Exercise objective: Output must consist only of the lines of the material below from the one with "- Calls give" through the one with "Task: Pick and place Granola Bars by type", each reproduced exactly; no pictures belong in it.

Record set:
++++++

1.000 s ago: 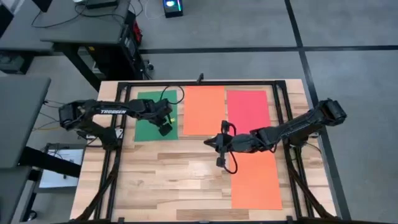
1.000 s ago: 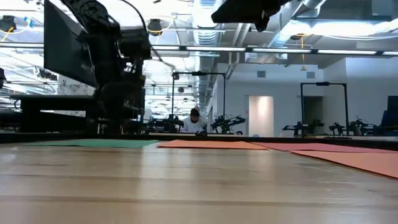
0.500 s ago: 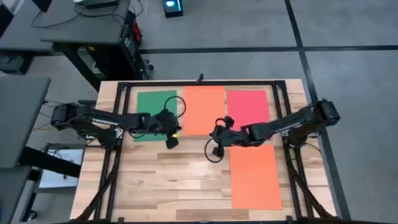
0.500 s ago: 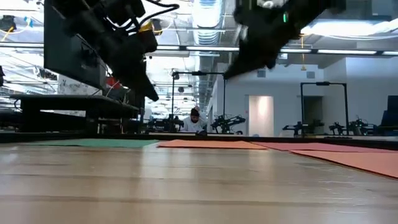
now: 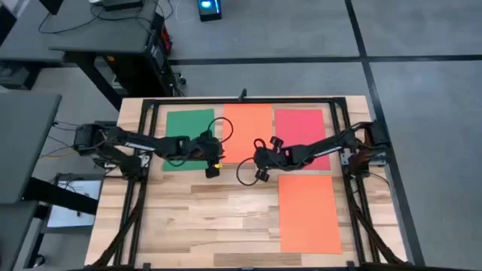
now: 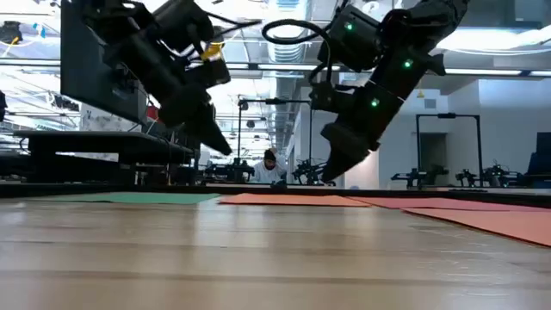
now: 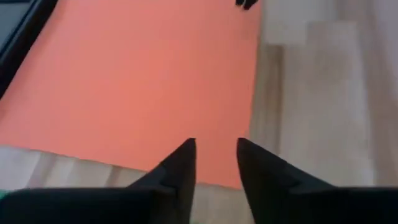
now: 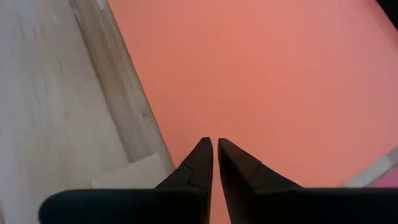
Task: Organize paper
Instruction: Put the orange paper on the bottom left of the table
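paper lies flat on the wooden table (image 5: 188,218): from above we see a green sheet (image 5: 188,128), an orange sheet (image 5: 248,124) and a pink-red sheet (image 5: 301,124) side by side at the far edge, and a second orange sheet (image 5: 309,214) nearer on the right. left gripper (image 5: 212,170) and right gripper (image 5: 261,175) hang near the middle sheet's near edge. at table height we see both grippers clear above the sheets. in the left wrist view the fingers (image 7: 180,168) are slightly spread; in the right wrist view the fingers (image 8: 199,165) are almost pressed together, pinching nothing.
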Controlling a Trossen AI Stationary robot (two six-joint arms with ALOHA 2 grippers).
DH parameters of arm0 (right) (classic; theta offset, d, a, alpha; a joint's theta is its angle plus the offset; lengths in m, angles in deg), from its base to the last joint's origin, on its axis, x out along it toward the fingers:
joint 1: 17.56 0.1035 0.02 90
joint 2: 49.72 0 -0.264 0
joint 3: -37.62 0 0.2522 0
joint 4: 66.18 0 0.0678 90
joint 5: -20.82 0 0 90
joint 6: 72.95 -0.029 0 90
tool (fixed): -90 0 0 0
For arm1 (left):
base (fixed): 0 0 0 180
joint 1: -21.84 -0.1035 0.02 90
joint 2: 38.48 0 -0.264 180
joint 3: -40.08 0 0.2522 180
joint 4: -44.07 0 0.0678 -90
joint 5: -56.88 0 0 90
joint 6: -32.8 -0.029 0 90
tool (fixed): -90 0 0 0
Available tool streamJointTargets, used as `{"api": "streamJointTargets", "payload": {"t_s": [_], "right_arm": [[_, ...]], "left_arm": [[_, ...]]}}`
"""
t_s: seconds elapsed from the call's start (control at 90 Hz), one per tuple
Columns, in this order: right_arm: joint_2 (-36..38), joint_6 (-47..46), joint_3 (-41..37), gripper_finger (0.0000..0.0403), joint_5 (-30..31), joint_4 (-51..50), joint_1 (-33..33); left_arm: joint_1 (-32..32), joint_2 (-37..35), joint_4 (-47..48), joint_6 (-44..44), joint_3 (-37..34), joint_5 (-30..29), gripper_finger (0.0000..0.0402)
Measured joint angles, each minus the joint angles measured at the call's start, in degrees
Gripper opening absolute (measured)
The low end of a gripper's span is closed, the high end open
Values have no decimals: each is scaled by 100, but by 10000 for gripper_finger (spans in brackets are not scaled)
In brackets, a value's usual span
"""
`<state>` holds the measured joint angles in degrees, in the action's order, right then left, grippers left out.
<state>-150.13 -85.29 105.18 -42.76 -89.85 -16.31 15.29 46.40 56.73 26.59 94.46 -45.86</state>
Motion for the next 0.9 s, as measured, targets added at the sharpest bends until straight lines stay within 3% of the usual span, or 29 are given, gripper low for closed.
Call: {"api": "streamJointTargets", "payload": {"t_s": [0.144, 0.289, 0.589, 0.9], "right_arm": [[31, 378, 28, 64, -86, 7, -112], [31, 557, 33, 86, -90, 242, -326], [31, 941, 35, 89, -90, 558, -749], [31, 1107, 35, 89, -96, 627, -887]], "left_arm": [[-134, 459, 5, -378, 198, -3, 155], [-103, 780, 10, -662, 470, -6, 161], [9, 750, 155, -1266, 562, 113, 161], [-32, 898, 383, -1280, 553, 491, 160]]}}
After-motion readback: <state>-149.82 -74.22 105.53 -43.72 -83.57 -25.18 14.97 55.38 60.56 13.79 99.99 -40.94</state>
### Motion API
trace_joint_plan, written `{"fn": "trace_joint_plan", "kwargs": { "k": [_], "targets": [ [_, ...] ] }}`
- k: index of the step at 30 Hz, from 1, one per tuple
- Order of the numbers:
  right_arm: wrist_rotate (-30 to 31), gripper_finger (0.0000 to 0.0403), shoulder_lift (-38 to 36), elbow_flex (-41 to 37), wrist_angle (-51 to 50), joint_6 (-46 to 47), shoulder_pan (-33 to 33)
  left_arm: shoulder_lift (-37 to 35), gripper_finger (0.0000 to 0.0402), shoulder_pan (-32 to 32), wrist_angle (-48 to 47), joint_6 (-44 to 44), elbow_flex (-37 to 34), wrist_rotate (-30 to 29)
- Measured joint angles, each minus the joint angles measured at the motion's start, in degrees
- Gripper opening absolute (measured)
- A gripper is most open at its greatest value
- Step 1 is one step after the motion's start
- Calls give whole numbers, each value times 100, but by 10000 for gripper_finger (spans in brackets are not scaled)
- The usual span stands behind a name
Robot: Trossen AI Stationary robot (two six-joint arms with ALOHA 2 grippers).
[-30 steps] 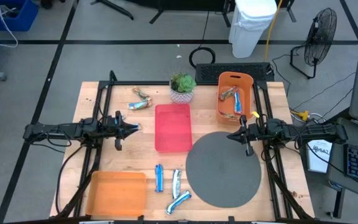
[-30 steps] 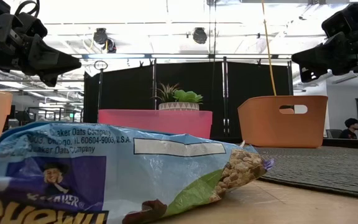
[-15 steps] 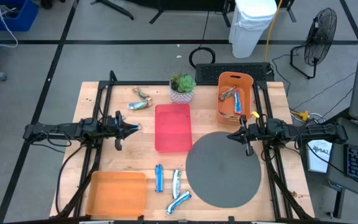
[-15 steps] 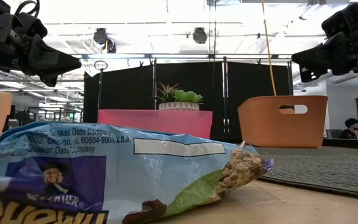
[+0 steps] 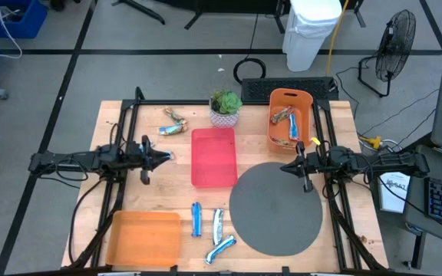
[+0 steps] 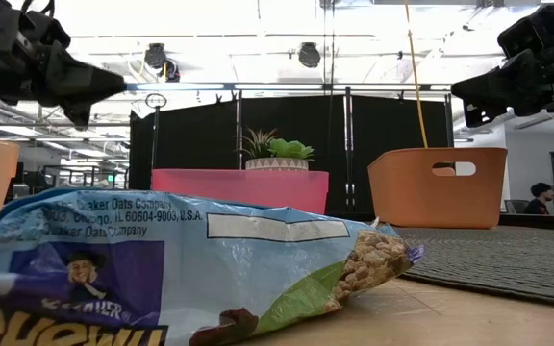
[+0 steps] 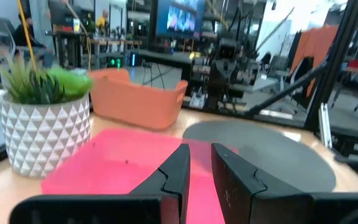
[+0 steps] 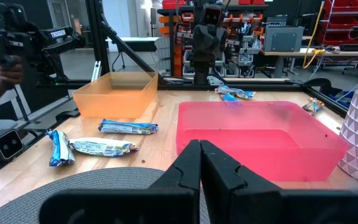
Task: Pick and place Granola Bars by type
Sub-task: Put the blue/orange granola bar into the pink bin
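High view: three blue granola bars (image 5: 209, 228) lie near-centre on the surface, long axes near-to-far; left pincer (image 5: 169, 156), slightly apart and empty, hovers nearer than right pincer (image 5: 285, 168), closed, empty

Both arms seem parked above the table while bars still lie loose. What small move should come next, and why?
Probably swing the left gripper toward the two bars lying near the plant and lower over one. Its jaws are slightly apart and empty, and those bars are the nearest unsorted ones; the right gripper hangs shut over the mat.
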Motion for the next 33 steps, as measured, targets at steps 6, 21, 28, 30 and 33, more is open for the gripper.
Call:
{"fn": "trace_joint_plan", "kwargs": {
  "k": [6,21,28,30,33],
  "targets": [
    [0,0,0,0,0,-1,0,-2,72,-1,439,56,0,-116],
    [0,0,6,0,0,-2,0,1693,74,1109,-3341,-728,2828,-2636],
    [0,0,7,0,0,-2,-2,3932,145,2312,-4161,-753,4329,-1850],
    [0,0,7,0,0,-2,-1,4633,171,2762,-4439,-963,4767,-1631],
    [0,0,7,0,0,-2,0,5651,200,3541,-5033,-1420,5381,-997]
  ]
}}
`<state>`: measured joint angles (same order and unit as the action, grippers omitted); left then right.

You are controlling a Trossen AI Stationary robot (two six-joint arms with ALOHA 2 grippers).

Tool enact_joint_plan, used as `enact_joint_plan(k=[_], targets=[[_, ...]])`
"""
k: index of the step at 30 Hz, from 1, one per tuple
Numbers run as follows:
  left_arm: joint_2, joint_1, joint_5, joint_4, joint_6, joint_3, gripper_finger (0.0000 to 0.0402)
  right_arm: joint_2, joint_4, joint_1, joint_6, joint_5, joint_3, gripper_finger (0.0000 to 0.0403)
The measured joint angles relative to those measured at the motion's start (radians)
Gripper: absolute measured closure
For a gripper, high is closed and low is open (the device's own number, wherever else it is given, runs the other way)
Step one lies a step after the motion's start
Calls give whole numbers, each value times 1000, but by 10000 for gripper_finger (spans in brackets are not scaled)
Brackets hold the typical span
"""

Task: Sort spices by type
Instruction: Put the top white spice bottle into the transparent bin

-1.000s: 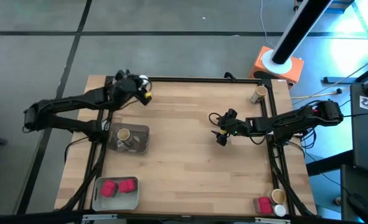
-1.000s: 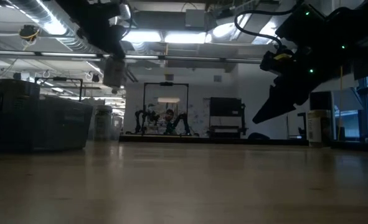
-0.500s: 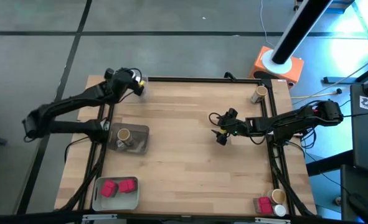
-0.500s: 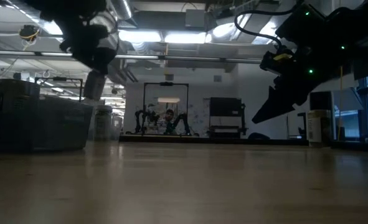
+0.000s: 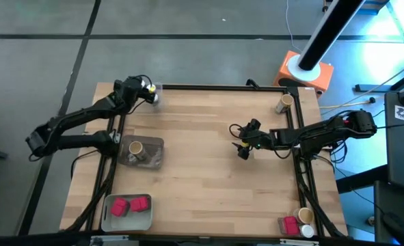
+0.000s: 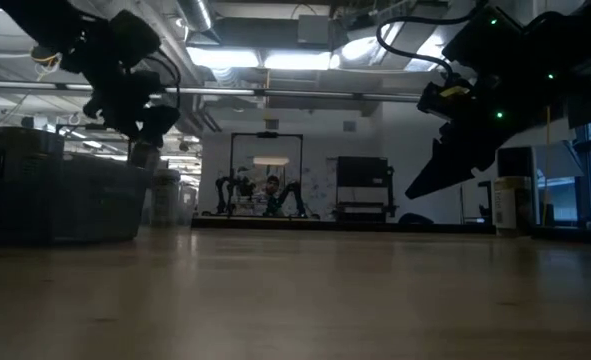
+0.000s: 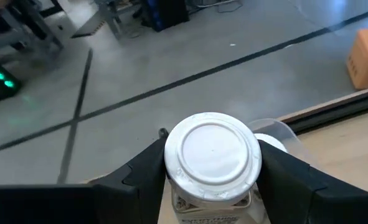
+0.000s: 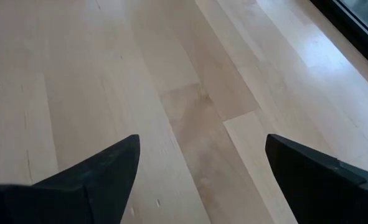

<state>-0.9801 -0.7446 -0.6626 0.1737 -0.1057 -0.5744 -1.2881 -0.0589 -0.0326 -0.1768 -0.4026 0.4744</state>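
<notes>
My left gripper (image 5: 149, 92) is over the table's far-left corner, shut on a round jar with a white lid (image 7: 212, 152). In the low view the left gripper (image 6: 140, 150) is well above the tabletop. Just past it a clear container (image 7: 282, 129) has another white lid (image 7: 272, 142) in it. My right gripper (image 5: 243, 147) is open above bare wood right of the table's middle, touching nothing; the right wrist view (image 8: 199, 162) shows only boards between its fingers. My left gripper pinches the white-lidded jar between its two fingers (image 7: 140, 177), which sit on opposite sides of the jar's body just under the lid (image 7: 174, 190). The lid's flat top faces the wrist camera. The jar is lifted clear of the table.
A clear tray (image 5: 154, 158) on the left side holds a tan-lidded jar (image 5: 136, 147). A grey tray (image 5: 107, 215) at the near-left corner holds two red boxes (image 5: 128, 205). A tan-lidded jar (image 5: 284, 104) stands at the far-right corner. A red box (image 5: 288, 225), a tan lid (image 5: 305, 216) and a white lid (image 5: 307, 231) are at the near-right corner.
My left gripper has carried the white-lidded jar toward the table's far-left corner and has come lower in the low view. The jar has stayed in its hold. My right arm has kept still.
</notes>
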Motion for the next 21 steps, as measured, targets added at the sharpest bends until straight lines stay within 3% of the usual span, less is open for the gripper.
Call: enact_joint_plan(k=[21], targets=[[-189, -107, 53, -60, 0, 12, 200, 0, 0, 0, 0, 1, 0, 59]])
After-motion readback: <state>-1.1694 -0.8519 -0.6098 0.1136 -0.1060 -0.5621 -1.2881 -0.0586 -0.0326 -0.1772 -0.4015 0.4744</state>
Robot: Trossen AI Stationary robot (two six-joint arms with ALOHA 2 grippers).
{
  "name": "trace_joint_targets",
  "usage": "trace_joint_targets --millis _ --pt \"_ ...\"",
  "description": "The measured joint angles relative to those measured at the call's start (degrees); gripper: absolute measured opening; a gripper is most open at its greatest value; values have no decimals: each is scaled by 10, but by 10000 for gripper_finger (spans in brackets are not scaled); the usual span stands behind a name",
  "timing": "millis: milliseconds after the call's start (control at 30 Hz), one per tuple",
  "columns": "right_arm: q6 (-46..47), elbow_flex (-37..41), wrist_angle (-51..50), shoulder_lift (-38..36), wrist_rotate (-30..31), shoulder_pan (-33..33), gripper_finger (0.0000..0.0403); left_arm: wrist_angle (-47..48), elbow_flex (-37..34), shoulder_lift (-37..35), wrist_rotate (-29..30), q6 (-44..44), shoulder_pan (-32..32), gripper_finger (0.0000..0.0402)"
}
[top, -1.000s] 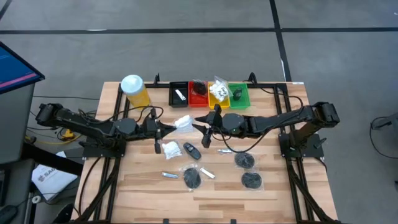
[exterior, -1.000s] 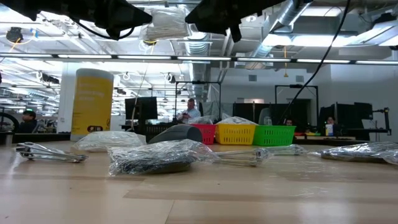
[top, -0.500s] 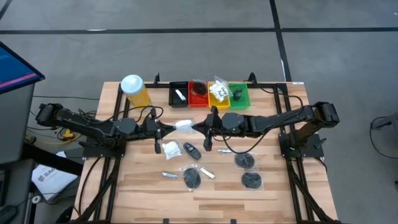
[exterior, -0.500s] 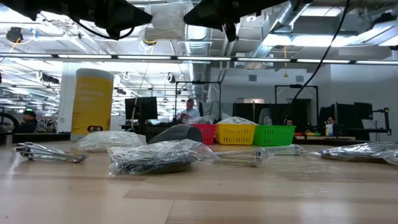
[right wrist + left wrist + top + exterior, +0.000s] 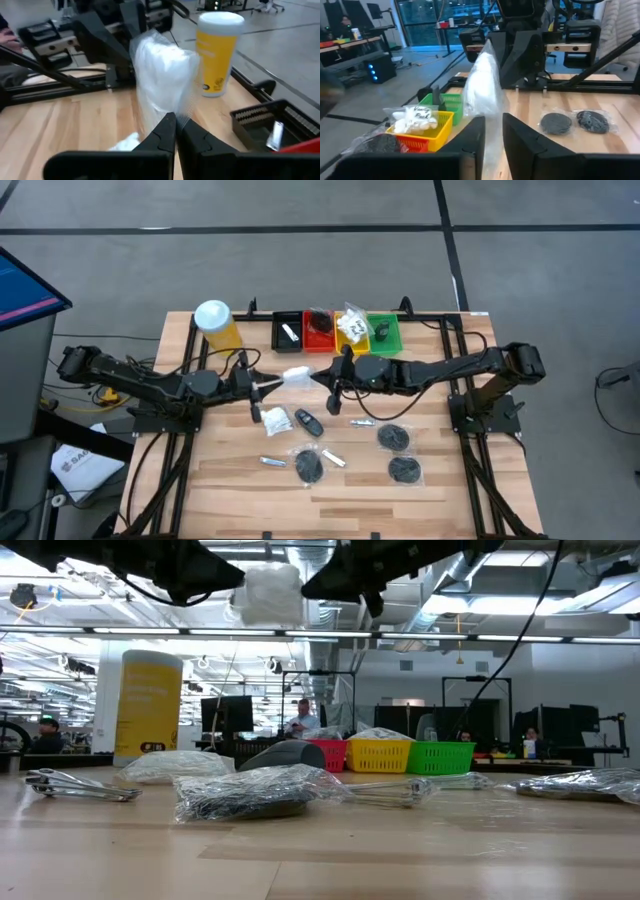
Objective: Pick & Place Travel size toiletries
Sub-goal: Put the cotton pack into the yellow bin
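A white sachet (image 5: 296, 374) in clear film hangs in the air over the table's middle, between my two grippers. My right gripper (image 5: 320, 377) comes in from the right and is shut on it (image 5: 162, 70). My left gripper (image 5: 266, 387) faces it from the left; its fingers (image 5: 475, 137) stand a little apart, with the sachet's clear edge (image 5: 492, 125) running down between them. On the table lie another white sachet (image 5: 272, 417), a black oval case (image 5: 308, 422), three black discs (image 5: 309, 465) and thin silver tubes (image 5: 273, 462). My right gripper pinches the sachet's clear film edge (image 5: 178, 111) between its two fingertips, coming nearly level from the table's right. The sachet is lifted clear of the table, its white bulk standing beyond the fingertips. My left gripper has the sachet's clear edge between its parted fingers; whether a finger touches it I cannot tell.
At the far edge a black (image 5: 288, 331), a red (image 5: 319, 332), a yellow (image 5: 351, 330) and a green tray (image 5: 384, 330) stand in a row, each with items inside. A tall yellow canister (image 5: 217, 325) with a white lid stands at the far left.
My right gripper has moved a little toward the table's left and shut on the sachet's right end. The sachet stays in the air between the two grippers.
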State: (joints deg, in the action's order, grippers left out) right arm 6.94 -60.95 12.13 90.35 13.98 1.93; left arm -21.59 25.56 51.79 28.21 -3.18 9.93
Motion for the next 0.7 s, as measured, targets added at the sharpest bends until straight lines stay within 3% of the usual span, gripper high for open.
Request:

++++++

Task response:
- Calls give whole numbers, each value times 100, but by 10000 for gripper_finger (spans in brackets are not scaled)
- The usual span stands behind a name
Robot: Trossen AI Stationary robot (two six-joint arms with ALOHA 2 grippers).
[-30 steps] 
[-30 steps] 
[-15 steps] 
[-15 steps] 
[+0 steps] 
[+0 steps] 
[+0 steps] 
[+0 steps] 
Task: Pick and place Granola Bars by type

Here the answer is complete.